Most problems didn’t come from bad decisions.
They came from people using the same words to mean different things—and not realizing it.
There’s a reason for that.
Concrete things are easy to agree on. A wheelbarrow is a wheelbarrow. You can point to it. If something is missing, most people will notice.
Abstract terms are different.
Words like “done,” “approval,” “quality,” or “complete” don’t have fixed boundaries. They depend on context, expectations, and experience.

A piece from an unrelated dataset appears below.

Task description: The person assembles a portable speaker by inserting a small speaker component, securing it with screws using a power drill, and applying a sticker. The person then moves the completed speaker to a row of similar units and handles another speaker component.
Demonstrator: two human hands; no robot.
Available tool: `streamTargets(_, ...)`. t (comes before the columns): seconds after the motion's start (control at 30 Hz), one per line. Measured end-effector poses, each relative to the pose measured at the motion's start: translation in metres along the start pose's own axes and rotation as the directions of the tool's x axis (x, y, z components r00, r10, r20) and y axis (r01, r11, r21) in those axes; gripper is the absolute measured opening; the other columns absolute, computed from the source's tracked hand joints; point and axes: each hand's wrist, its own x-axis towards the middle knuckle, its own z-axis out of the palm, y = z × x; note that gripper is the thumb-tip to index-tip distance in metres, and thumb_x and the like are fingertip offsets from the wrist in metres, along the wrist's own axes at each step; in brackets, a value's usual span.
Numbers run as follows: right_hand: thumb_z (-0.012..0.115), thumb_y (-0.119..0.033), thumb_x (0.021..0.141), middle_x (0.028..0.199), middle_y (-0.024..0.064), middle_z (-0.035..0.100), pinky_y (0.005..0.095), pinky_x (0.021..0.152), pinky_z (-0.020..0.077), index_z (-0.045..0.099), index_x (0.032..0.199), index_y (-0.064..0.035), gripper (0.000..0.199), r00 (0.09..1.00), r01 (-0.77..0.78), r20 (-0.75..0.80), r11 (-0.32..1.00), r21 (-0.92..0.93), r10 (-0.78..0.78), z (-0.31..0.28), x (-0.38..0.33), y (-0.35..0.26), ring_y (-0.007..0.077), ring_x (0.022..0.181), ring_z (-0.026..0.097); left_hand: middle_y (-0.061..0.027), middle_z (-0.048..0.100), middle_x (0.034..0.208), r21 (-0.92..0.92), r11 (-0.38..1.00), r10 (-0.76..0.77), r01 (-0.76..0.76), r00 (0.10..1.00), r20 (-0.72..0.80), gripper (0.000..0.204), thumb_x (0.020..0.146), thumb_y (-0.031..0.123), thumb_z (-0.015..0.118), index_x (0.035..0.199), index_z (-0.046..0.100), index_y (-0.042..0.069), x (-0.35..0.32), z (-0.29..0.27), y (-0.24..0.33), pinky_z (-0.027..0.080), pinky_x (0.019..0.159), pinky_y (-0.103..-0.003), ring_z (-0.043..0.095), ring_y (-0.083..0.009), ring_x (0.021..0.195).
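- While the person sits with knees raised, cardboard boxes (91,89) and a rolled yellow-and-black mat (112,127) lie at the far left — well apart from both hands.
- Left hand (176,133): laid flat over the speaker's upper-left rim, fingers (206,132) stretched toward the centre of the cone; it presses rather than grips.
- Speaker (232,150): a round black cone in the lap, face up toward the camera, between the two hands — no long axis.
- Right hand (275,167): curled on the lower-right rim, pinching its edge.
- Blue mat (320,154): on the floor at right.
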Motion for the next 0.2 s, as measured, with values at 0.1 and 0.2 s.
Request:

Two people can use the same word and mean something slightly—or significantly—different.
But in conversation, those differences are easy to miss.
So we talk about abstractions as if they were concrete objects.
We argue about them as if they had clear edges.
Most of the time, this goes unnoticed—until something breaks.
A task marked “done” isn’t actually finished.
An “approved” step gets revisited.
A “complete” process turns out to have gaps.
The result is confusion, rework, or disagreement about what should have happened.
Not because anyone intended it.
But because the meaning was never fully aligned.
Before any system, process, or decision can be reliable, the meaning behind its key terms has to be stable.
That doesn’t mean perfect agreement.
It means differences are visible.
Assumptions are surfaced.
When someone says “done,” there’s a shared understanding of what it includes.
This isn’t just a communication issue.
It’s structural.
When meaning isn’t stable, everything built on top of it becomes harder to trust.
This problem existed long before AI.
But AI makes it easier to miss—and harder to correct.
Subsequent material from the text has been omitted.